The Natural History Museum has extended its partnership with Amazon, creating a new data platform to house biodiversity and environmental data which can be accessed by researchers.

Amazon’s cloud computing services arm, Amazon Web Services (AWS), will develop the ‘Data Ecosystem’, with the Museum.

It is hoped that the platform will combine a broad range of UK biodiversity and environmental data types in one place for the first time.

The Data Ecosystem project is designed to help the Museum’s scientists – and external researchers – to build on scientific understanding of the UK’s biodiversity and environment and support the discovery of solutions to the planetary emergency.

The multi-year partnership follows a recent collaboration between the museum and Amazon’s Alexa, which allows users to ask the voice assistant questions about natural history, informed by the museum’s knowledge.

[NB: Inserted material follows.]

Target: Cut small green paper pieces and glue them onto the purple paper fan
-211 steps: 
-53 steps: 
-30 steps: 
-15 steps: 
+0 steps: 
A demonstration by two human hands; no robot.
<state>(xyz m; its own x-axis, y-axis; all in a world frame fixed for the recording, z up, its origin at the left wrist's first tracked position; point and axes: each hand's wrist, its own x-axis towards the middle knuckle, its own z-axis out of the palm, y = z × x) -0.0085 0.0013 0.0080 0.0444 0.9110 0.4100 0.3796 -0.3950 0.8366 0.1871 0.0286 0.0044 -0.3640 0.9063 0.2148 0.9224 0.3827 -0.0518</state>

The museum’s director, Douglas John Gurr, has a historic connection to Amazon having served as its former global vice-president and head of UK from 2016 to 2020.

The intention of the latest project is that it will eventually serve to capture all new UK biodiversity and environmental data from Natural History Museum projects and create a ‘digital twin’,which it describes as “a real-time virtual representation of the UK’s biodiversity”.

In addition, the Data Ecosystem is also intended to help accelerate the biodiversity monitoring already carried out by the Museum, starting with its Urban Nature Project (UNP), which will transform the Museum’s five-acre site into a biologically diverse green space.

As well as an onsite learning and activity centre to host science activities, powered by Amazon Web Services, the UNP gardens will provide “living galleries” within which Museum scientists can develop and test new methods to monitor, protect and enrich the urban nature that is so important to human wellbeing.

Lucy Robinson, Citizen Science Manager at the Natural History Museum said: “It has never been more critical to speed the pace at which local observations feed into world-class research, and back into real action for the planet. Supported by the Data Ecosystem, our Community Science Programme puts power in the hands of people across the UK to study and protect the local environment they care about.”